* [Requirement]
Count the lines in the entries below that mention the string "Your", then write that number by itself.

Dataset entries
= = = = = = =

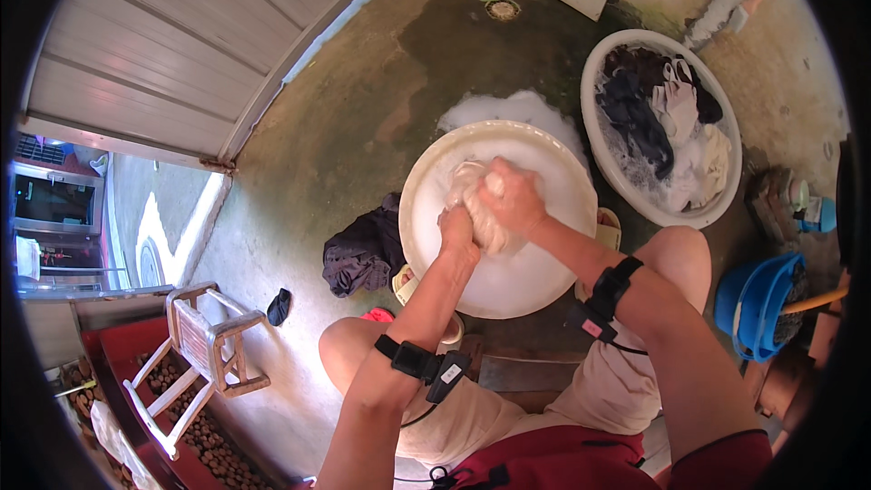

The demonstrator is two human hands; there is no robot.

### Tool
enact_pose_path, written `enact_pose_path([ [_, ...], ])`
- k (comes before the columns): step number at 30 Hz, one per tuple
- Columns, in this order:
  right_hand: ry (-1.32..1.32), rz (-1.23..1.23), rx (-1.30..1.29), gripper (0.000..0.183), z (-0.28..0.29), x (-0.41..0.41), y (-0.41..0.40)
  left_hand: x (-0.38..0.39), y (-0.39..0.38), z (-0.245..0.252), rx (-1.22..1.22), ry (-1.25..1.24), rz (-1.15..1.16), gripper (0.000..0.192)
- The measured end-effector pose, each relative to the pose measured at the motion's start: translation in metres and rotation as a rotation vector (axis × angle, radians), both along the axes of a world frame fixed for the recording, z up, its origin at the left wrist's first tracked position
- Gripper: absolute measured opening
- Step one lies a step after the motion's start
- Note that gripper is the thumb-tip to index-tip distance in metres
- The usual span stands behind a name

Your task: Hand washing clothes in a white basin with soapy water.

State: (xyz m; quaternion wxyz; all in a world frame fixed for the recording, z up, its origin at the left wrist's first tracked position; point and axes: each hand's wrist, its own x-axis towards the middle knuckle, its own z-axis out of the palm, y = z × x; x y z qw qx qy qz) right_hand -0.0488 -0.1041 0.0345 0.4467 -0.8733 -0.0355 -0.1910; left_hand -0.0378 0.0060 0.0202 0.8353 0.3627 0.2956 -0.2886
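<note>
A white plastic basin (426,272) full of suds stands on the floor between my knees. My left hand (457,235) grips the near left side of a wet, pale cloth (486,218) bunched in the basin. Closed on the upper right part of the same cloth is my right hand (510,196), with a bit of fabric bulging between its fingers. Spilled foam (524,107) lies on the floor along the basin's far edge.
At the right a white oval tub (599,143) holds soaking clothes, with a blue bucket (752,306) below it. Dark clothing (360,252) lies left of the basin. A wooden chair (204,340) and a dark sock-like cloth (279,307) are farther left.
</note>
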Motion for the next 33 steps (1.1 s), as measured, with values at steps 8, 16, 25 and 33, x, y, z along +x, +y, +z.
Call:
enact_pose_path([
  [8, 0.407, -0.314, 0.05, 0.04, -0.033, 0.018, -0.029, 0.01, 0.0, 0.022, 0.583, 0.084, -0.288, 0.057],
  [16, 0.798, -0.142, 0.073, 0.072, -0.121, 0.003, -0.047, 0.0, 0.003, -0.012, 0.397, 0.03, -0.426, 0.069],
  [25, 0.301, -0.224, 0.137, 0.034, -0.049, 0.015, -0.004, 0.014, 0.013, -0.001, 0.238, 0.22, -0.278, 0.071],
  [33, -0.026, 0.287, 0.118, 0.017, 0.068, -0.021, 0.035, 0.026, 0.032, -0.046, -0.49, -0.237, -0.227, 0.046],
])
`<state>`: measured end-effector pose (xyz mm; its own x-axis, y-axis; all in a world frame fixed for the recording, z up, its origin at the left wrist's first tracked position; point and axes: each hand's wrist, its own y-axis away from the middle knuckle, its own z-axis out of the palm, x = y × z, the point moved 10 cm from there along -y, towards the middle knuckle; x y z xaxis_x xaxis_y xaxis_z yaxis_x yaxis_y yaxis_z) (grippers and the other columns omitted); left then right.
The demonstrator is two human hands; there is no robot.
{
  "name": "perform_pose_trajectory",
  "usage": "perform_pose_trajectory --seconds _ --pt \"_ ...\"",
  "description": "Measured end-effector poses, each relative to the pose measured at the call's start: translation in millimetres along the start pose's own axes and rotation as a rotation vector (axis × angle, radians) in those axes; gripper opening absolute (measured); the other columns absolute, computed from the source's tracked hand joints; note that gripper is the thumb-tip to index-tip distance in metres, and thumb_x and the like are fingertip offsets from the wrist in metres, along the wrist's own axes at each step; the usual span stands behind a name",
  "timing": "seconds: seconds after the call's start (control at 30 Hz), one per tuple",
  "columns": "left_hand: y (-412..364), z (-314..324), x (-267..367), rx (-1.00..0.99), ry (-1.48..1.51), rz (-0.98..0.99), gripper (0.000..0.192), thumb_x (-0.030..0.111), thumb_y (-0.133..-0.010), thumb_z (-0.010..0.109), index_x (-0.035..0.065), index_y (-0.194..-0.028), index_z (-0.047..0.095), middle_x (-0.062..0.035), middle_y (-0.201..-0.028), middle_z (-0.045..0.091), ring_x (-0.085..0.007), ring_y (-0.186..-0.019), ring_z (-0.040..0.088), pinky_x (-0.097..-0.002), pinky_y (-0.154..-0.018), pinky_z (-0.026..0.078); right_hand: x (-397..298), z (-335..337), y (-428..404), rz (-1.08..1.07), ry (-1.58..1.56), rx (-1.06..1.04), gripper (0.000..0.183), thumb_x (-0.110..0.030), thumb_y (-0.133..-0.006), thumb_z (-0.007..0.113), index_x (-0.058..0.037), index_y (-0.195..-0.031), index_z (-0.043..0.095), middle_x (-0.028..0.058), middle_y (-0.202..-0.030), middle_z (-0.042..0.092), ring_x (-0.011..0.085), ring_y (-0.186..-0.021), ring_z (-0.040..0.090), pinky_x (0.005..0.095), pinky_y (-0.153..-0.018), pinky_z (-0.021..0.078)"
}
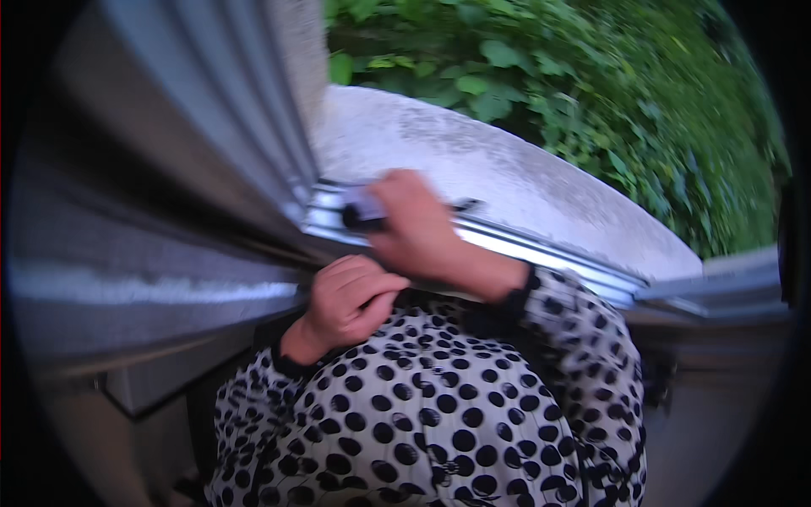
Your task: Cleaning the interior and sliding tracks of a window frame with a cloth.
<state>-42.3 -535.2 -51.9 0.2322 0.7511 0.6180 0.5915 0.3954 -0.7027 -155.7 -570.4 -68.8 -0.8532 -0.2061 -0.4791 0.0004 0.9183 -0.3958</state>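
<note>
My right hand is closed around a small handheld tool with a light purple-grey body. The tool's black end points left, and a dark, thin part sticks out beyond my knuckles on the other side. Hand and tool are blurred over the left part of a metal sliding-window track; whether the tool touches the track I cannot tell. Close below, in front of my chest, my left hand has its fingers curled in, with nothing visible in it. Its palm is hidden.
A grooved metal window frame rises at left. Beyond the track lies a stained pale concrete ledge, with dense green leaves outside. A dark panel with a bright reflected band stands on the left; more metal frame is at right.
</note>
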Motion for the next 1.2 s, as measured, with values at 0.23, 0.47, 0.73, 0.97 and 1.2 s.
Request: perform_pose_trajectory --seconds 0.23,0.47,0.73,0.97,1.2 --pt "25.8 -26.8 -15.9 0.153 -0.092 -0.239 0.019 -0.01 -0.082 0.054 -0.0009 -0.097 0.064 -0.0106 -0.071 0.061 -0.0205 -0.058 0.058 -0.029 -0.058 0.047 -36.2 6.4 29.4 -0.356 0.112 0.002 0.05 -0.022 -0.069 0.066 -0.0042 -0.115 0.058 0.0114 -0.122 0.054 0.0281 -0.104 0.053 0.0414 -0.089 0.0421" --pt "-32.5 16.8 -14.9 -0.026 -0.048 -0.135 0.016 -0.009 -0.085 0.054 -0.0018 -0.097 0.063 -0.0108 -0.077 0.061 -0.0201 -0.066 0.059 -0.0286 -0.063 0.047 57.7 -135.5 166.4 0.11 0.232 0.068 0.039 -0.006 -0.067 0.063 -0.0139 -0.105 0.065 0.0057 -0.125 0.058 0.0261 -0.116 0.052 0.0426 -0.098 0.033" --pt "-78.1 80.1 -10.7 -0.116 -0.198 -0.066 0.015 -0.007 -0.082 0.059 -0.0005 -0.096 0.064 -0.0147 -0.097 0.065 -0.0284 -0.091 0.062 -0.0348 -0.084 0.048 138.3 -295.0 323.4 0.611 0.717 0.296 0.045 0.007 -0.066 0.058 -0.0061 -0.108 0.064 0.012 -0.111 0.062 0.0345 -0.108 0.055 0.0411 -0.096 0.0431" --pt "-71.4 96.4 -21.5 -0.179 -0.281 -0.048 0.016 -0.005 -0.081 0.06 -0.0001 -0.096 0.064 -0.016 -0.101 0.066 -0.031 -0.094 0.061 -0.0365 -0.086 0.048 86.2 -206.8 253.0 0.348 0.57 0.185 0.048 0.001 -0.068 0.062 -0.0123 -0.114 0.061 0.0088 -0.125 0.057 0.0298 -0.117 0.051 0.042 -0.097 0.04" --pt "-69.0 97.5 -19.1 -0.182 -0.366 -0.013 0.015 -0.003 -0.08 0.061 0.0003 -0.094 0.064 -0.0167 -0.101 0.064 -0.0327 -0.094 0.059 -0.0387 -0.084 0.047 142.6 -283.1 336.2 0.667 0.811 0.353 0.052 0.003 -0.069 0.059 -0.0096 -0.119 0.058 0.0118 -0.128 0.054 0.0336 -0.115 0.049 0.0422 -0.096 0.0399"
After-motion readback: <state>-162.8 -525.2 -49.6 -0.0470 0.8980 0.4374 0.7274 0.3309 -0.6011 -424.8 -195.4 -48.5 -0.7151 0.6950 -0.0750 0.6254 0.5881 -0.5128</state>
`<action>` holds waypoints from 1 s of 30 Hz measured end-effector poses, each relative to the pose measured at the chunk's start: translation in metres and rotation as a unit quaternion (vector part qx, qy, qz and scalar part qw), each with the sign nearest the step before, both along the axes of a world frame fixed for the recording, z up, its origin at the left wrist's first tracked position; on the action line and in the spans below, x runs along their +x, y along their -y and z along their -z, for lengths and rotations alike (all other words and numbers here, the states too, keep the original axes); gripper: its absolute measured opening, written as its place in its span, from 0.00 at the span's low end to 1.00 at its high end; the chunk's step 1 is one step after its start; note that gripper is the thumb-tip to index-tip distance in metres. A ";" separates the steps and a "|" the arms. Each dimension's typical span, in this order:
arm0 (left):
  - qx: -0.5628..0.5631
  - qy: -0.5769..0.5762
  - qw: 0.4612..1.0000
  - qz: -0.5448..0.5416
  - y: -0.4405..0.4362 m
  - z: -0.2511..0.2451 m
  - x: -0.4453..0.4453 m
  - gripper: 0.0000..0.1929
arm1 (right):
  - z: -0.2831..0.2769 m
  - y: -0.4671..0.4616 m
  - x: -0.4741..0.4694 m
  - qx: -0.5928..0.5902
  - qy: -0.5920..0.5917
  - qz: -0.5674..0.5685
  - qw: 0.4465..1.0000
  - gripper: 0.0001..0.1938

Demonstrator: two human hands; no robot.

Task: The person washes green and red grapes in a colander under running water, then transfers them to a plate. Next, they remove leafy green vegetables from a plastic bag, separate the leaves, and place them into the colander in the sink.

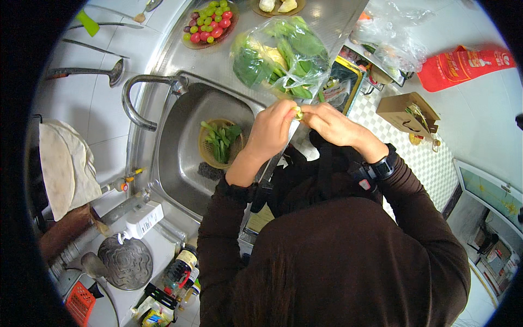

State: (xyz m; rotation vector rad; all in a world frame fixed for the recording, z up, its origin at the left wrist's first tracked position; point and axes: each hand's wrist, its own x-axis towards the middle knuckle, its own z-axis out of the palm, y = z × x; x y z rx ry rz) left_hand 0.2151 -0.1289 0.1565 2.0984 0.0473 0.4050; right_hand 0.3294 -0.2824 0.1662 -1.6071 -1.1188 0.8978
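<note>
My left hand [273,126] and my right hand [333,122] meet at the counter's front edge. Between their fingertips they pinch a small pale yellow-green piece of vegetable [298,113]. Just beyond the hands, a clear plastic bag [282,57] of leafy greens lies on the steel counter. Left of my left hand, the sink [179,163] holds a yellowish plastic basket [201,143] with green leaves [221,141] in it. A dark scrubber [210,171] lies beside the basket.
A curved faucet [135,110] reaches over the sink. On the counter stand a plate of grapes [208,24] and a plate with pale pieces [278,6]. A yellow-rimmed bin [351,90] is right of the counter. A cardboard box [402,112] and a white pump bottle [143,220] are farther off.
</note>
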 end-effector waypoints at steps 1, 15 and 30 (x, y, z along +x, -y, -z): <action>-0.004 -0.023 1.000 0.002 -0.001 -0.001 -0.002 0.07 | -0.001 -0.001 0.001 -0.005 0.085 -0.008 0.996 0.12; -0.492 -0.229 0.839 -0.047 -0.029 0.023 -0.018 0.17 | 0.028 0.005 0.037 -0.150 0.240 0.108 0.953 0.12; -0.500 -0.155 0.841 -0.138 -0.058 0.009 -0.067 0.18 | 0.116 0.052 0.083 -0.284 0.302 0.260 0.872 0.16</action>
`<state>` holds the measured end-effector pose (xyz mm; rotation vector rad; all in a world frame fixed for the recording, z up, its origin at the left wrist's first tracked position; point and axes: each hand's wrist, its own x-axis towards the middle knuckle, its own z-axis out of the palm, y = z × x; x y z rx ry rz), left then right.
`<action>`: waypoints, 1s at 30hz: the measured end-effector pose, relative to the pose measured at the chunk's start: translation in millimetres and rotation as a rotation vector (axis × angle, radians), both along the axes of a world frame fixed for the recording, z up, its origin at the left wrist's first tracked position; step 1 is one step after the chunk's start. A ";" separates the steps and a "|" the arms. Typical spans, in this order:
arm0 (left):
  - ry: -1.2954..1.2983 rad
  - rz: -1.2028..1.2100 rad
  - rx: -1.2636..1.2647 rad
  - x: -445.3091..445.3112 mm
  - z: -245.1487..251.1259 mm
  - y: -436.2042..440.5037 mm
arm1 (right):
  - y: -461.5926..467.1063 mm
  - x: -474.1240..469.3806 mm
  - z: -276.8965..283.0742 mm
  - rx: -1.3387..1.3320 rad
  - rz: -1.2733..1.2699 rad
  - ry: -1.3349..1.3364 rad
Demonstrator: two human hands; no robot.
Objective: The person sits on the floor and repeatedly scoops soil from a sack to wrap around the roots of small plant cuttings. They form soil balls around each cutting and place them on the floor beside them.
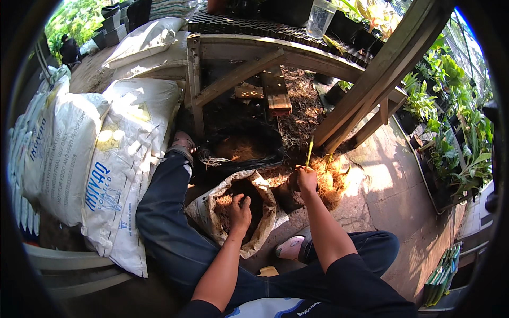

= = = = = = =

* [Answer for the task]
2